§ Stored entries
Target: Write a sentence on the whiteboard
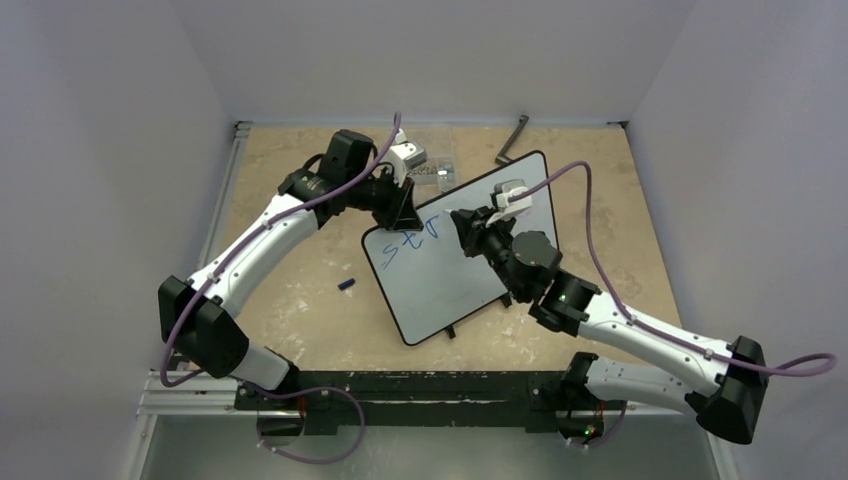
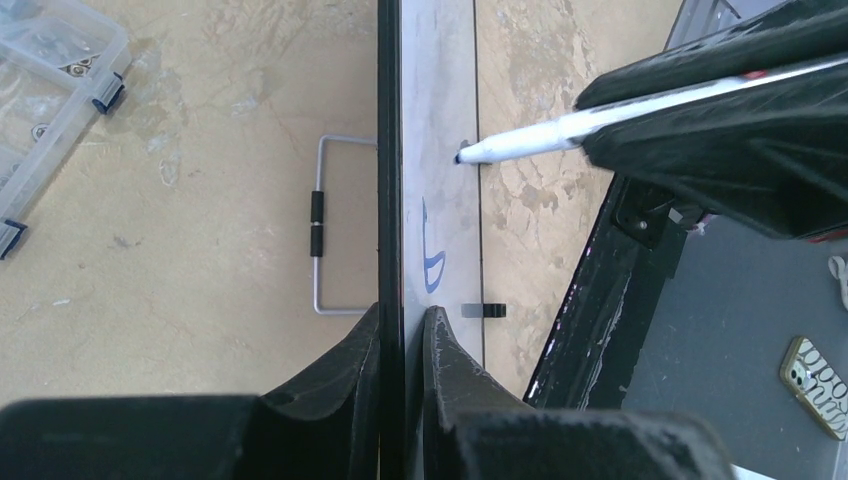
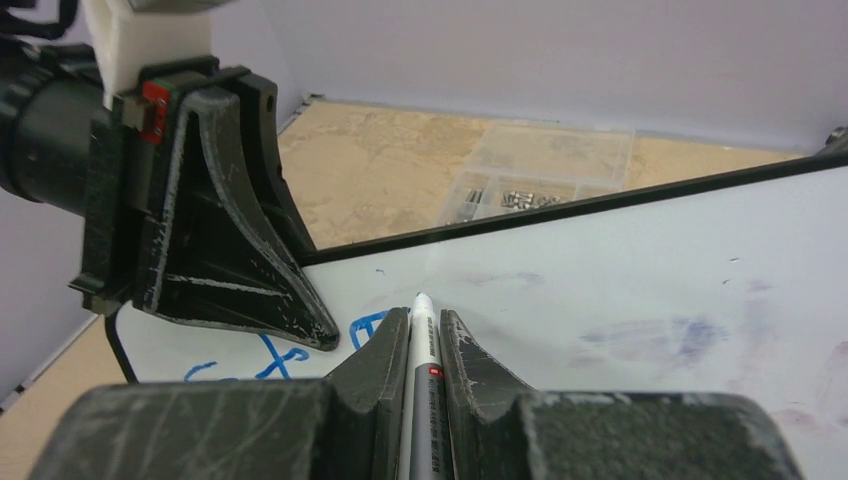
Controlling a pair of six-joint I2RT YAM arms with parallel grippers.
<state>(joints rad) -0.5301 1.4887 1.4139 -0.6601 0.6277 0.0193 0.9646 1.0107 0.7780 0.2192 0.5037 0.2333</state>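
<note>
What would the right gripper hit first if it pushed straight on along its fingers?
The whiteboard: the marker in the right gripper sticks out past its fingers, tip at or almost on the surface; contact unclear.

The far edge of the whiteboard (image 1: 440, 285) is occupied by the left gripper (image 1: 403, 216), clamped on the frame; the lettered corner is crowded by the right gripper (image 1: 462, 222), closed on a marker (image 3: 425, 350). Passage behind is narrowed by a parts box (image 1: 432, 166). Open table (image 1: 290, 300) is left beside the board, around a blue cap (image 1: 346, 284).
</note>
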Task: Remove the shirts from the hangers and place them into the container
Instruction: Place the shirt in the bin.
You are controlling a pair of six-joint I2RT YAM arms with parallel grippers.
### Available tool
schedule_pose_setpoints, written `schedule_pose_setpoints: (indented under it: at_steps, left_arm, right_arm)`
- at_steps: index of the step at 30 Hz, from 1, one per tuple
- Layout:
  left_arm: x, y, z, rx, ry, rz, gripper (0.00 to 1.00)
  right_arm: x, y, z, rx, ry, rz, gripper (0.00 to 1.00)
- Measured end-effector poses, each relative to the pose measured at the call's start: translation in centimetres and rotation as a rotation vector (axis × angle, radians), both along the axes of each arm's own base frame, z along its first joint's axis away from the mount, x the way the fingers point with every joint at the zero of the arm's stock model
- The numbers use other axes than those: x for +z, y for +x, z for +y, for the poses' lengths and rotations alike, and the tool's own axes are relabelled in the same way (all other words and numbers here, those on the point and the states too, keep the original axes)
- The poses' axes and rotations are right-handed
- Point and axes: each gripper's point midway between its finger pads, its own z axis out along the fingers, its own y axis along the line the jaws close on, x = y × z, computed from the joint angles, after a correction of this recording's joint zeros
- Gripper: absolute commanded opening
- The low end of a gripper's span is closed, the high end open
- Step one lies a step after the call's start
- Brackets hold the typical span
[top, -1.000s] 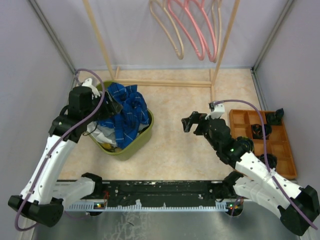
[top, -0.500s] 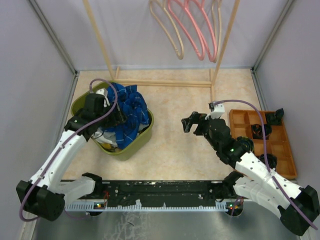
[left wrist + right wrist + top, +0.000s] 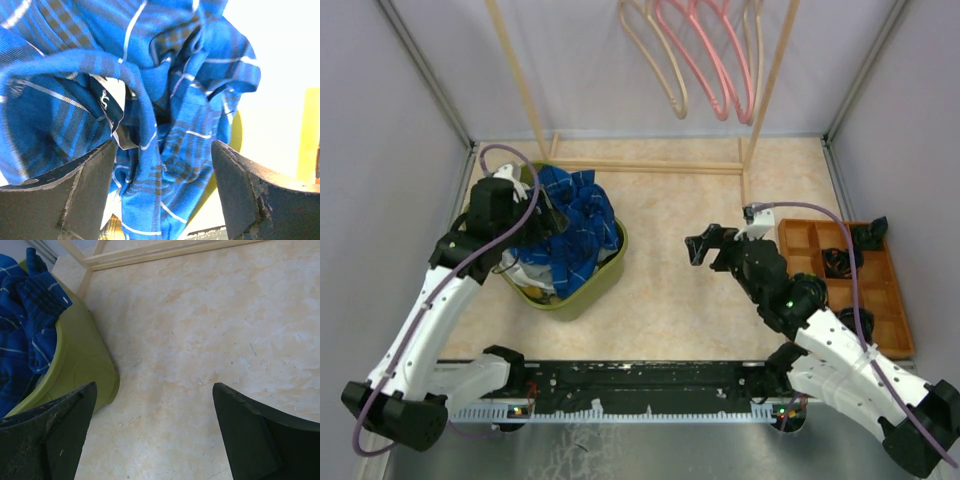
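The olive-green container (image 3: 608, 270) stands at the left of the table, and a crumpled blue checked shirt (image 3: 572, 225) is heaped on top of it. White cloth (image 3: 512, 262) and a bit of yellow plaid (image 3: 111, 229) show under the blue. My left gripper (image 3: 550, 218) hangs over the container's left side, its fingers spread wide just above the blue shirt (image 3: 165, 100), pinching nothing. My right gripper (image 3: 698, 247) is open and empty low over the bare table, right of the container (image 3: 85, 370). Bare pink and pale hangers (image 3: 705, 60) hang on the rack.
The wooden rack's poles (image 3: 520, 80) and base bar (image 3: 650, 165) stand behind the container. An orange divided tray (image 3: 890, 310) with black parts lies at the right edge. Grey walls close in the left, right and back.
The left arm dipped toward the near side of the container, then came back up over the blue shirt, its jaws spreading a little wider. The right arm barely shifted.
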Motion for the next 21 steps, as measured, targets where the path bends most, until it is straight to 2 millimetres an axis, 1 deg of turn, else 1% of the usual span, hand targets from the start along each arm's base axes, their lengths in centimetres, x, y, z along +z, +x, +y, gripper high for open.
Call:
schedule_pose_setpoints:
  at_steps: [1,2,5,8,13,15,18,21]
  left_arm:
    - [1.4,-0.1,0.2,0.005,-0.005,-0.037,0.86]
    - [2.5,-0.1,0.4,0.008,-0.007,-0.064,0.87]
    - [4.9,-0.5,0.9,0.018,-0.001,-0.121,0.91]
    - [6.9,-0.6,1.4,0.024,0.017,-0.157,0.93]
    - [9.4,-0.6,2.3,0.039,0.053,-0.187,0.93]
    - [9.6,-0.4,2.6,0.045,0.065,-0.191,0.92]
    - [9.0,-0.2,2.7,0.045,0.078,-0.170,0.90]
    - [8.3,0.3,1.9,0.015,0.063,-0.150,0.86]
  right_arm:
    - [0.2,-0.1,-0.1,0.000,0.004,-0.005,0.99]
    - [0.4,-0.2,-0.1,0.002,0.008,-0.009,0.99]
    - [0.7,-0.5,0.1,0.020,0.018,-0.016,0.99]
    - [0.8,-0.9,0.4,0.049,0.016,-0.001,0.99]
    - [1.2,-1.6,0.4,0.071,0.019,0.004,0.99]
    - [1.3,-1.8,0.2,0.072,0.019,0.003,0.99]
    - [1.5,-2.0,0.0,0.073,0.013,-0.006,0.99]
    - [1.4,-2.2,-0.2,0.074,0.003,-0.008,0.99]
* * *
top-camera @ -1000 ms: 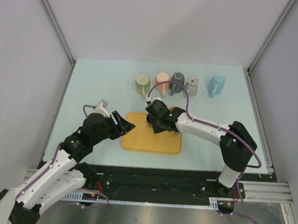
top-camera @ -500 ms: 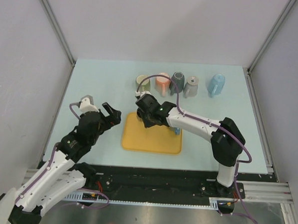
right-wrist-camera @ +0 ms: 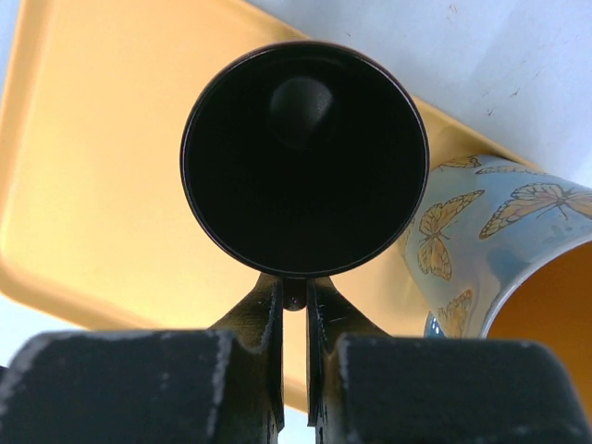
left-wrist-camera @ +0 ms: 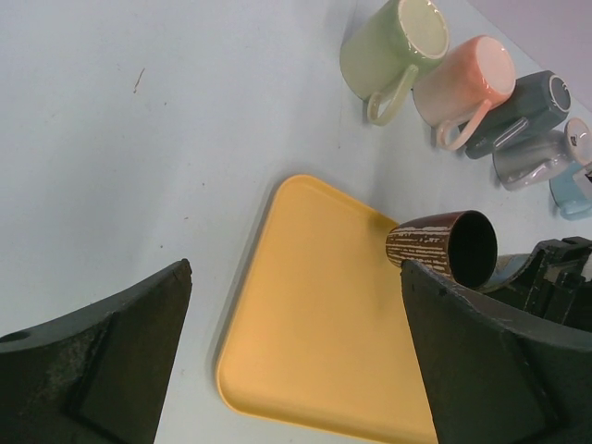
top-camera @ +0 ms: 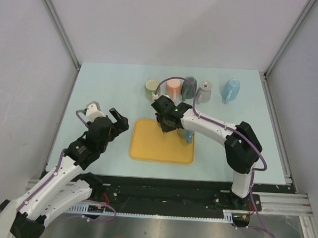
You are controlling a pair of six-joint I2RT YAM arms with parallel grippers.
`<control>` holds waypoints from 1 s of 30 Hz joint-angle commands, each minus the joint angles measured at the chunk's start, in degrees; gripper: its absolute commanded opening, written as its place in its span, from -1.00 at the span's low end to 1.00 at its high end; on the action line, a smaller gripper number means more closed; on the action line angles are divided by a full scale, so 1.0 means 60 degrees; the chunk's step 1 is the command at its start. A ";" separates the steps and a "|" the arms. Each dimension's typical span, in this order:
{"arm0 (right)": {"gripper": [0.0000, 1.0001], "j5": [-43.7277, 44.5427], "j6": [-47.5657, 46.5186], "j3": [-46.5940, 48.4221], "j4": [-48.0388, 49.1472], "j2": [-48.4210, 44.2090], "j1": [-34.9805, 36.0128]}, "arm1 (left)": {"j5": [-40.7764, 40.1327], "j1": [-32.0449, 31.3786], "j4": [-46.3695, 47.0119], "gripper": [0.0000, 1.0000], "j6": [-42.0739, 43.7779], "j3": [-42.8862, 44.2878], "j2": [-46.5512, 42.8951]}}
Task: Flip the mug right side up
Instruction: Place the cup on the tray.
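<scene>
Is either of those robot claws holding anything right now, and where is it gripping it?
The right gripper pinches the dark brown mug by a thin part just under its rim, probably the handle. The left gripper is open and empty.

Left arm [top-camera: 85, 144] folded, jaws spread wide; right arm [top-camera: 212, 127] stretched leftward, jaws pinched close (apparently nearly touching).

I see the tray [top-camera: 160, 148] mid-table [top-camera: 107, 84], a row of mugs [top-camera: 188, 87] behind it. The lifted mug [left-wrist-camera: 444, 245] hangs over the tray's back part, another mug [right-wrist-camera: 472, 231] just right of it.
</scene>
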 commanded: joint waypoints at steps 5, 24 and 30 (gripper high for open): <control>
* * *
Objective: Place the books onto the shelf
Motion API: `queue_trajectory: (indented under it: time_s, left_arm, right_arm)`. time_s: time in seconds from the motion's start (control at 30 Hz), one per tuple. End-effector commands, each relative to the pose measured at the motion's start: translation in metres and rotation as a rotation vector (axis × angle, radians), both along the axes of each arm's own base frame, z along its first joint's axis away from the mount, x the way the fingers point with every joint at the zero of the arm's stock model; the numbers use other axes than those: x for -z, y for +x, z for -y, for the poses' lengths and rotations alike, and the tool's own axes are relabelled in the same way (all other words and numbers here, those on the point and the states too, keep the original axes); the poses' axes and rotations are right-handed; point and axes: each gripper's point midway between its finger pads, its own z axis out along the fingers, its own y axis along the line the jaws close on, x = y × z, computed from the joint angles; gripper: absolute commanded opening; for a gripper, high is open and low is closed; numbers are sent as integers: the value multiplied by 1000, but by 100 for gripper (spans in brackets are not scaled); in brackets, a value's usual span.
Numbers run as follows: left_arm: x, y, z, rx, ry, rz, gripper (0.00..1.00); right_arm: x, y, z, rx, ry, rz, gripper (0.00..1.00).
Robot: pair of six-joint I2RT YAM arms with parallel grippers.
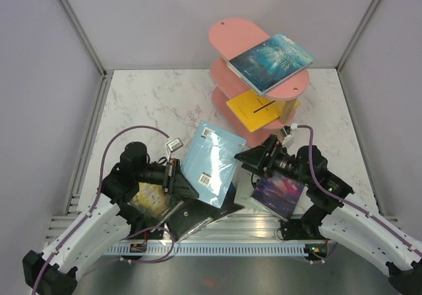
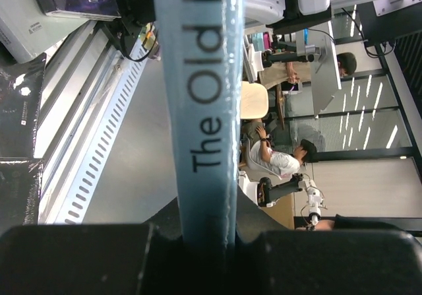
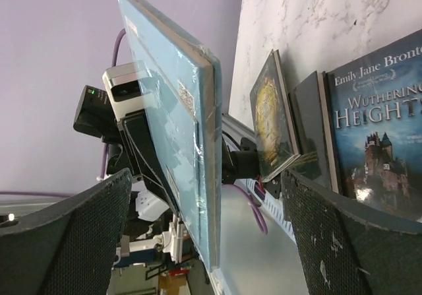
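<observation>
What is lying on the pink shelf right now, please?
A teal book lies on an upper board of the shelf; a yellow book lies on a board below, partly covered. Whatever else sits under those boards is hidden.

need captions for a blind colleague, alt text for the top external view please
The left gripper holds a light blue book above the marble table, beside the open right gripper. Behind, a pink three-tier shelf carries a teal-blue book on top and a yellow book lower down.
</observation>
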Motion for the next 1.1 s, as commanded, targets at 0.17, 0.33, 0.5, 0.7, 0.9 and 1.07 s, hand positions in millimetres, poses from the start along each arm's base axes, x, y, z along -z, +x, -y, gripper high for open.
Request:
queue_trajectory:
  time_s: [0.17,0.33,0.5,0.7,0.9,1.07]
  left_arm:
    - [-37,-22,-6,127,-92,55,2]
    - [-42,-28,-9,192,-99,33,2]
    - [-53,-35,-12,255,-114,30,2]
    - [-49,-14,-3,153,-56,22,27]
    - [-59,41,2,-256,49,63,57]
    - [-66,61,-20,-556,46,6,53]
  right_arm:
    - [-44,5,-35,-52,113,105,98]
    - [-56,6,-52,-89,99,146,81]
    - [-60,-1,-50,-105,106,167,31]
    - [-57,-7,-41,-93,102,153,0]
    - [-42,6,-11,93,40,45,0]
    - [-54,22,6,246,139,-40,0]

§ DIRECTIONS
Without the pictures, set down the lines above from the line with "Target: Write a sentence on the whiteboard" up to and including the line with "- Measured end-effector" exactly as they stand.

§ RESPONSE AREA
Target: Write a sentence on the whiteboard
Controlling a pair of six-joint I2RT YAM arms with parallel grippers.
<state>(joints rad) -0.5301 1.4887 1.4139 -0.6601 0.6277 0.0193 0.9646 1.0107 0.7780 0.2192 0.5037 0.2333</state>
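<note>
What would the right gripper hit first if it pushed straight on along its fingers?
The whiteboard: the marker in the right gripper sticks out past its fingers, tip at or almost on the surface; contact unclear.

The far edge of the whiteboard (image 1: 440, 285) is occupied by the left gripper (image 1: 403, 216), clamped on the frame; the lettered corner is crowded by the right gripper (image 1: 462, 222), closed on a marker (image 3: 425, 350). Passage behind is narrowed by a parts box (image 1: 432, 166). Open table (image 1: 290, 300) is left beside the board, around a blue cap (image 1: 346, 284).
</note>
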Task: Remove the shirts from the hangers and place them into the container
Instruction: Place the shirt in the bin.
You are controlling a pair of six-joint I2RT YAM arms with parallel grippers.
### Available tool
schedule_pose_setpoints, written `schedule_pose_setpoints: (indented under it: at_steps, left_arm, right_arm)`
- at_steps: index of the step at 30 Hz, from 1, one per tuple
- Layout:
  left_arm: x, y, z, rx, ry, rz, gripper (0.00 to 1.00)
  right_arm: x, y, z, rx, ry, rz, gripper (0.00 to 1.00)
- Measured end-effector poses, each relative to the pose measured at the call's start: translation in centimetres and rotation as a rotation vector (axis × angle, radians), both along the axes of each arm's own base frame, z along its first joint's axis away from the mount, x the way the fingers point with every joint at the zero of the arm's stock model

This exercise requires nothing further.